La honte de prendre l'avion n'est qu'un mirage: avec 183 millions de passagers en 2025, le trafic aérien bat son record historique en France (et ce malgré les taxes)

Si l'avion est régulièrement montré du doigt pour son impact dans les émissions de CO2, dans la pratique, son usage ne cesse de progresser d'année en année, dans le monde en général et en France en particulier.
Alors que la période covid avait été celle des remises en question et de l'émergence du sentiment de honte de prendre l'avion ("flyshaming"), les derniers chiffres de la Dgac (l'aviation civile) démontre une fois encore qu'il s'agit d'un mirage.
Le régulateur dit avoir décompté 183 millions de voyages aériens individuels au départ ou à l'arrivée du territoire français sur des vols commerciaux, une hausse de 2,8% sur un an, permettant de battre de 1,9% le record de 2019.
"Il franchit pour la première fois de son histoire, le seuil annuel des 180 millions de voyageurs", souligne la Dgac.
Le renchérissement des prix des billets à travers la hausse de la taxe TBSA payée sur chaque billet ne semble donc pas avoir freiné cette tendance.
Le trafic international, qui a représenté 85% du volume de passagers l'année dernière, a été 7,3% plus élevé que six ans plus tôt et de +3,6% sur un an.

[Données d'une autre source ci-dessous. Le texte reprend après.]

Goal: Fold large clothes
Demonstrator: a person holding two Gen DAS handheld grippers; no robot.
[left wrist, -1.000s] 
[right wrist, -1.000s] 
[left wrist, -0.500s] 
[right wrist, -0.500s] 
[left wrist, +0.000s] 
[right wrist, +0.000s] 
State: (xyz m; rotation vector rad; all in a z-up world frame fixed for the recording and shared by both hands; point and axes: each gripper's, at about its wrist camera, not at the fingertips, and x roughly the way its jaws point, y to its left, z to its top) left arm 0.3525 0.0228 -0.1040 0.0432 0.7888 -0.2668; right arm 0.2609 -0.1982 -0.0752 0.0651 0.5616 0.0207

En revanche, le nombre de voyageurs sur les lignes intérieures s'est encore contracté, de 1,5% entre 2024 et 2025 et a été inférieur de 20,9% à son niveau de 2019, selon la même source.
Paradoxe
Ces liaisons sont notamment fortement concurrencées par les TGV (Inoui et Ouigo), d'autant plus qu'un décret de 2023 interdit les vols intérieurs lorsqu'un trajet en train de moins de 2h30 est possible, une disposition emblématique de loi climat 2021 même si la portée de ce texte est réduite par de nombreuses exceptions. On peut également évoquer l'essor des visioconférences dans les entreprises qui limitent les déplacements intérieurs.

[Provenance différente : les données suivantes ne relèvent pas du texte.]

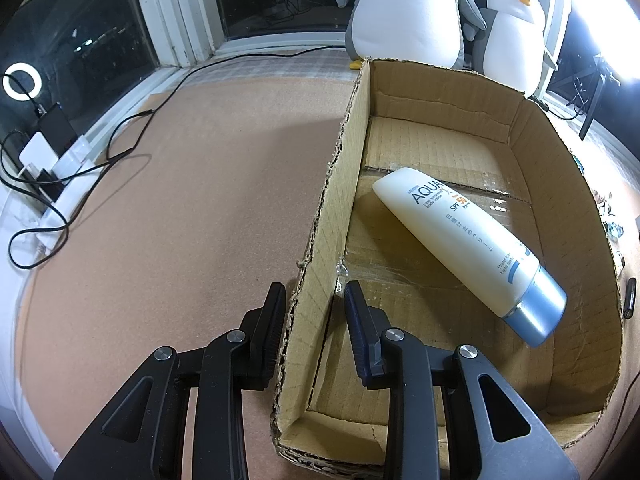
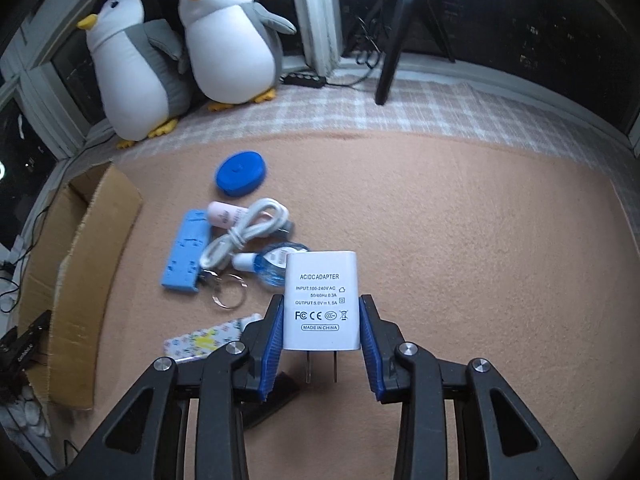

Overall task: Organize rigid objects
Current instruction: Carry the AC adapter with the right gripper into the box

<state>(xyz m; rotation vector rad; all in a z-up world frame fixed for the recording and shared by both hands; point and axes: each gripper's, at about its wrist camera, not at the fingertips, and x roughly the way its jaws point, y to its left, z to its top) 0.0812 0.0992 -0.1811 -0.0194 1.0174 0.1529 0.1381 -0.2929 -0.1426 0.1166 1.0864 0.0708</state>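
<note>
The left claw is clamped on the near left wall of an open brown cardboard box on the pinkish-tan surface. Inside lies a white sunscreen tube with a blue cap, cap nearest. Two plush penguins stand beyond the box.

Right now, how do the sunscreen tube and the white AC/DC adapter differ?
The sunscreen tube lies loose in the cardboard box; the adapter is clamped in the right gripper. The tube is long and tapered with a blue cap; the adapter is a short block with bare prongs. Both are white with printed labels.
</note>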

Toujours est-il que ces chiffres démontrent tout le paradoxe des Français vis-à-vis de l'avion et notamment des plus jeunes. Selon une étude de 2023, 12% des Français qui ont déjà pris l’avion dans leur vie déclarent ressentir de la honte lorsqu’ils utilisent ce moyen de transport. Mais dans les faits, les moins de 35 ans sont de plus en plus nombreux à utiliser ce mode de déplacement. Ils représentent désormais 46% des passagers, soit 8 points de plus entre 2016 et 2024, selon des chiffres diffusés par la filière. La progression est flagrante chez les 15-24 ans qui représentaient en 2024 pas moins de 19% des passagers contre 13% en 2016.
"La légère hausse de la fiscalité n'aura rien changé"

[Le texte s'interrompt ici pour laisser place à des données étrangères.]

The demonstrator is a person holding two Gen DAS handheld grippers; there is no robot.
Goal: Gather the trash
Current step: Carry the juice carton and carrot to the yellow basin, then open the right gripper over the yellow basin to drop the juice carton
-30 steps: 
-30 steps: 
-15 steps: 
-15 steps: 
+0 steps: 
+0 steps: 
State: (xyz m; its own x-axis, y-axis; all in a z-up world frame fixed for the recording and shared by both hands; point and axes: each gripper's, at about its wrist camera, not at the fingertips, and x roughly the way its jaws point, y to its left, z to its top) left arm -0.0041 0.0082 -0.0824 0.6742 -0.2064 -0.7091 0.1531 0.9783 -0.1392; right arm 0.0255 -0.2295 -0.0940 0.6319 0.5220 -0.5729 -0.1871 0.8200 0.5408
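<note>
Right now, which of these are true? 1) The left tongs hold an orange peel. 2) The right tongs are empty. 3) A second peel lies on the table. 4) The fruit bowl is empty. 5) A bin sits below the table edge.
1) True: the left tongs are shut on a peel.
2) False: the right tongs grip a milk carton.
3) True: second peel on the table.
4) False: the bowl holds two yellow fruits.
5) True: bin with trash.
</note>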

"Là où ils représentent un quart de la population française, les moins de 35 ans représentent près de la moitié du trafic", résume l'étude.
Ce paradoxe s'explique néanmoins par la démocratisation des voyages lointains. Ainsi, l'an passé, les routes à la santé la plus éclatante depuis le Covid sont celles de et vers l'Afrique (+31,8% en six ans), l'Union européenne (+6,4%) et l'Amérique (+6,1%).
"La légère hausse de la fiscalité aérienne en mars 2025 n'aura rien changé: le trafic continue d'augmenter sur les liaisons internationales qui sont les plus polluantes. Si l'on veut inverser la tendance, il est temps de mettre fin aux niches fiscales (pas de taxe kérosène, TVA à 0% sur les vols internationaux) et de stopper les projets d'extension d'aéroport, comme à Roissy, Nice ou Beauvais", commente Alexis Chailloux, responsable aérien et ferroviare pour Réseau Action Climat.